Jogadores baianos de xadrez ganham destaque na modalidade e desafiam padrão social do esporte

Entre março e junho, enxadristas participam do Circuito de Xadrez Pinto Paiva

Por: Maria de Moura

Quando se fala da Bahia, é comum pensar em praias, música e culinária. Já quando se fala em jogador de xadrez, é possível que venha à mente um homem, branco e, às vezes, até estrangeiro. No entanto, jogadores baianos que vêm ganhando destaque no esporte desafiam o padrão social associado à modalidade.

Entre março e junho deste ano, esses enxadristas participam do Circuito de Xadrez Pinto Paiva, promovido pela Federação Baiana de Xadrez (FBX) e pelo Clube Pinto Paiva no Clube Costa Verde. A cada semana, o campeonato alterna entre as modalidades blitz e rápida. Na modalidade blitz, o jogador possui menos de 10 minutos para realizar uma jogada e na rápida, até 1 hora.

O resultado parcial após a quarta etapa coloca em evidência o talento dos enxadristras negros Nailton Machado e Alan Florêncio, que estão em primeiro e terceiro lugar, dividindo a liderança com Luciano Zallio, tetra campeão baiano. Nailton e Alan fazem parte do Clube de Xadrez Ô Rei, fundado em 2022, que reúne enxadristas que se identificam com ideais progressistas de transformação social.

Anderson Silva, Nailton Machado e Alan Florêncio de Ô Rei, Clube de Xadrez
Anderson Silva, Nailton Machado e Alan Florêncio de Ô Rei, Clube de Xadrez

Nailton conta que começou a jogar xadrez por influência de um amigo. Para o auxiliar administrativo e instrutor de xadrez, o que chama a sua atenção na modalidade é que o esporte exige mérito, e que para ganhar, é preciso entender os erros do adversário e explorá-los.

O jogador reconhece que há um estereótipo racista presente no esporte. Segundo Nailton, que conta já ter sido alvo de comentários preconceituosos, ainda existe um estereótipo de que os negros são mais adequados a atividades físicas, como futebol e boxe, e não a jogos de tabuleiro, como o xadrez.
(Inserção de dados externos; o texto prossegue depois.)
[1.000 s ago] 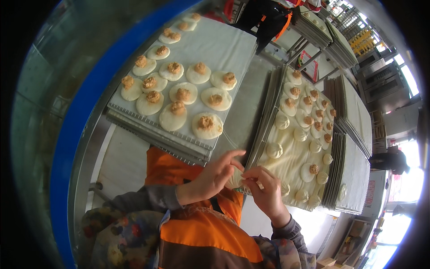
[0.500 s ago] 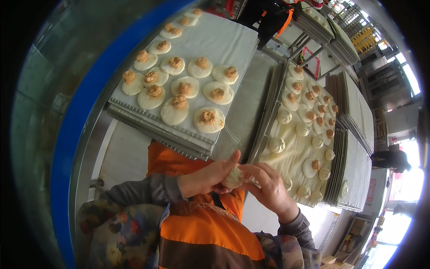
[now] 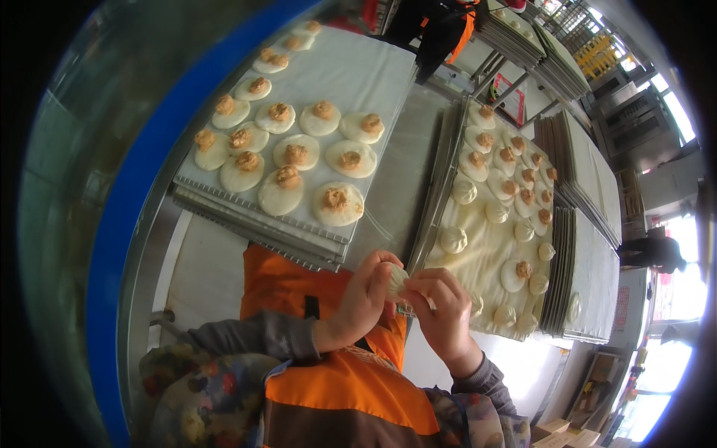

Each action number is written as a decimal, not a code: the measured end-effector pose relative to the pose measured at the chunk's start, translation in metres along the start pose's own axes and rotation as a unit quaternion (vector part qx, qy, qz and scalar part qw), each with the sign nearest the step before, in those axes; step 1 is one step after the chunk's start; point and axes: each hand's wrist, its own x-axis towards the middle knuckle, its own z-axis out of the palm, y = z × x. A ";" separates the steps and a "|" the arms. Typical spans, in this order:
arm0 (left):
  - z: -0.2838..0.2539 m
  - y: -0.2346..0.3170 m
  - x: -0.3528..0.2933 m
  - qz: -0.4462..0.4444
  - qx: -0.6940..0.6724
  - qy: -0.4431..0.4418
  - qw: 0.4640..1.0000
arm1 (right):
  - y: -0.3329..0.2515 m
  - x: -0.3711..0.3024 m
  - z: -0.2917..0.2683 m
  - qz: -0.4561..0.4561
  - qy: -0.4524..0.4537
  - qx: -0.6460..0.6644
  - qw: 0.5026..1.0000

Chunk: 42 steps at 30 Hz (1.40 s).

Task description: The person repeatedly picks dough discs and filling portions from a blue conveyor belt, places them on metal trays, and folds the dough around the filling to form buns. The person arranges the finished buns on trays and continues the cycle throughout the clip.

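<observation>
A pale pleated bun [image 3: 396, 281] is held between my two hands, in front of my orange apron. My left hand [image 3: 361, 305] is closed round its left side, thumb up along it. On its right, the thumb and fingers of my right hand [image 3: 445, 308] pinch the dough at the edge. To the left lie flat dough rounds [image 3: 278, 196] with lumps of brownish filling, on a cloth-covered tray [image 3: 358, 67]. The right tray [image 3: 427, 235] bears closed pleated buns [image 3: 453, 240] and more open dough rounds [image 3: 514, 275] topped with filling.
A metal tabletop [image 3: 396, 183] runs between the trays. Stacks of cloth-covered trays [image 3: 586, 269] stand at the right. Beyond the table is a person in dark and orange clothes [image 3: 441, 33]. A blue edge [image 3: 112, 246] curves along the left.
My hands have risen slightly with the bun and turned more upright. The right fingers have drawn closer together in a pinch. The view has shifted a little.
</observation>
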 end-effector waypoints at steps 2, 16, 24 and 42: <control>0.007 -0.001 0.001 0.001 -0.015 0.011 1.000 | 0.003 -0.001 -0.002 -0.089 0.016 -0.072 0.993; 0.022 0.014 0.011 -0.246 -0.050 -0.199 0.947 | -0.005 -0.029 -0.047 -0.094 -0.055 -0.085 0.990; 0.042 0.002 0.013 -0.161 -0.091 -0.182 0.966 | 0.054 -0.040 -0.074 0.071 0.034 0.006 0.997; 0.024 0.009 0.021 -0.076 0.004 -0.200 0.977 | 0.201 -0.062 -0.168 0.323 0.042 -0.288 0.901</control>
“A primeira vez que ganhei uma medalha, um dos enxadristas perguntou quem era aquele ‘neguinho’ ali”, relata Nailton, sobre o comentário pejorativo. “É muito triste, mas ainda bem que isso é um caso isolado, e no momento mais complicado da minha vida, tive muita ajuda do pessoal do xadrez”, complementa.

Quem vive a realidade do xadrez e concorda com a percepção de Nailton é a gestora de projetos Gina. Para ela, inclusive, criar uma comunidade diversa no esporte é um desafio. “Salvador é conhecida como a população mais afro do mundo fora da África, mais de 80% da população é de origem africana, mas segundo tenho visto, a participação no xadrez não reflete essa realidade”, relata a jogadora, que enxerga os campeonatos como um espaço de competição no tabuleiro, mas também de formação de comunidade fora dele.

Gina e Nailton jogam no torneio blitz do Circuito de Xadrez Pinto Paiva / Foto: Arquivo pessoal
Gina e Nailton jogam no torneio blitz do Circuito de Xadrez Pinto Paiva / Foto: Arquivo pessoal

Gina foi uma das 6 mulheres dos 76 enxadristas que disputaram o torneio Aberto do Brasil, realizado em Salvador neste ano. Essa baixa participação feminina, no entanto, é uma realidade que a jogadora tenta mudar. Além de fazer parte de Ô Rei, Clube de Xadrez, Gina compõe um movimento baiano independente para mudar esta realidade.

A Liga Brasileira de Xadrez Feminino (LBFX) é uma comunidade que nasceu em 2013 com o objetivo de divulgar, promover e agregar as mulheres enxadristas e envolvidas com xadrez no Brasil.

Atualmente a LBXF conta com mais de 280 participantes e está ativa através dos grupos de trabalho para o fortalecimento de sua gestão, comunicação, organização de torneios, pesquisa sobre o panorama do xadrez feminino, relações institucionais, a articulação com torneios para facilitar e fortalecer o xadrez feminino.

O que é o Clube Pinto Paiva de Xadrez ?

O Clube Pinto Paiva de Xadrez é uma iniciativa da FBX e  presta homenagem ao baiano que foi bicampeão brasileiro em 1966 e 1971. Fundada em novembro de 1960 a Federação Baiana de Xadrez, entidade máxima do xadrez baiano, que teve entre seus fundadores Ruth Volk Cardozo, a primeira brasileira a ganhar o título de mestre internacional de xadrez feminino, heptacampeã brasileira e bi sul-americana, e que representou o país cinco vezes nas Olimpíadas da categoria, conquistando a medalha de prata em 1972, em Escópia, na Macedônia.